Ela é uma das mulheres mais cultas e inteligentes que conheço. Por opção, mora no subúrbio de Vitória da Conquista. Outro dia, me ligou para dizer que estava indignada com o que acabara de ler em um blog (e eu não recomendo a ninguém a companhia de Ana Lúcia quando revoltada). Ela me contou que Luislinda Valois, primeira juíza negra do Brasil, havia sido tratada de forma desrespeitosa por um site que, em uma legenda, tratava-a por camareira.
Sei que não será preciso dizer que muitos se indagaram: “E em que consiste o crime? Onde o desrespeito?”.
O sociólogo Darci Ribeiro – que dedicou a vida à interpretação do Brasil –disse em um de seus Ensaios Insólitos que o negro não é inferior, mas que foi inferiorizado na sociedade brasileira – pelos mesmos meios através dos quais a elite dá manutenção ao silencioso projeto de apartheid social e racial.
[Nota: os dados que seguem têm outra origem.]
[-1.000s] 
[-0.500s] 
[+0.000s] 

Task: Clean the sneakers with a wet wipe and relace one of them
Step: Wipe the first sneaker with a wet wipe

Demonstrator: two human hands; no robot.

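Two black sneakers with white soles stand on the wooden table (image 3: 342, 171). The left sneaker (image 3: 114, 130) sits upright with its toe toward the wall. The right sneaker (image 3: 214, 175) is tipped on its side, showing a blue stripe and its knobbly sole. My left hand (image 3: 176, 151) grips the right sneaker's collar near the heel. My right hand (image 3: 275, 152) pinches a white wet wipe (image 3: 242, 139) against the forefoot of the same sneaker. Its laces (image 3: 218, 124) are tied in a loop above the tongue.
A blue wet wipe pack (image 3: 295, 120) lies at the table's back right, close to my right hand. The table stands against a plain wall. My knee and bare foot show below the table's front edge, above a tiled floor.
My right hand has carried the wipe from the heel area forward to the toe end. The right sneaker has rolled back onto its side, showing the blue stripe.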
Para assegurar uma vaga no mercado de trabalho, afirmava Darci, o negro deve ser, no mínimo, cinco vezes melhor que seu concorrente branco. Caso contrário, perderá o emprego pelo mero critério da cor.
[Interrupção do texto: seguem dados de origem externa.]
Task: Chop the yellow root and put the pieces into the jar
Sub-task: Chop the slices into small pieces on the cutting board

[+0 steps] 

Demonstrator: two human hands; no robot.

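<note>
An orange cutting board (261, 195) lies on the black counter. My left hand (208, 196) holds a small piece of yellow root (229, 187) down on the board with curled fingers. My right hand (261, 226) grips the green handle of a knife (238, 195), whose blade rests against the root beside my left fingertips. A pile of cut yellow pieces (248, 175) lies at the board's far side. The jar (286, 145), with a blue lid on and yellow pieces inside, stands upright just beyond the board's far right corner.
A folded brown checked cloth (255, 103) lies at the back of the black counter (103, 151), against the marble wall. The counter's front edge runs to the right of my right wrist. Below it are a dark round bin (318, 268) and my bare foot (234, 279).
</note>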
Assim, foi difícil ao jornalista que redigiu a legenda supor que aquela mulher negra teria cursado uma faculdade, feito um concurso e se tornado juíza. Mais fácil foi atribuir-lhe uma condição que a sociedade brasileira entende como de menor status social: camareira. Era menor o risco de erro, afinal, todas as estatísticas mostram que espaços na sociedade ocupam as mulheres negras.
Foi uma agressão, sim – e de caráter racista – o que indignou minha amiga Ana Lúcia. Ela sabia todo o volume de informações que estava por trás daquela legenda, aparentemente ingênua. Ana Lúcia sabe que a televisão e a mídia brasileira fizeram do branco o símbolo da prosperidade, do sucesso e da beleza.
Ana Lúcia indignou-se porque só quem vive na pele o cotidiano da discriminação sabe a sutileza com que o racismo se manifesta. No Brasil, dificilmente, o racismo grita. Ele é silencioso, às vezes ingênuo. Por isso, há quem diga que, por aqui, o racismo é um crime perfeito.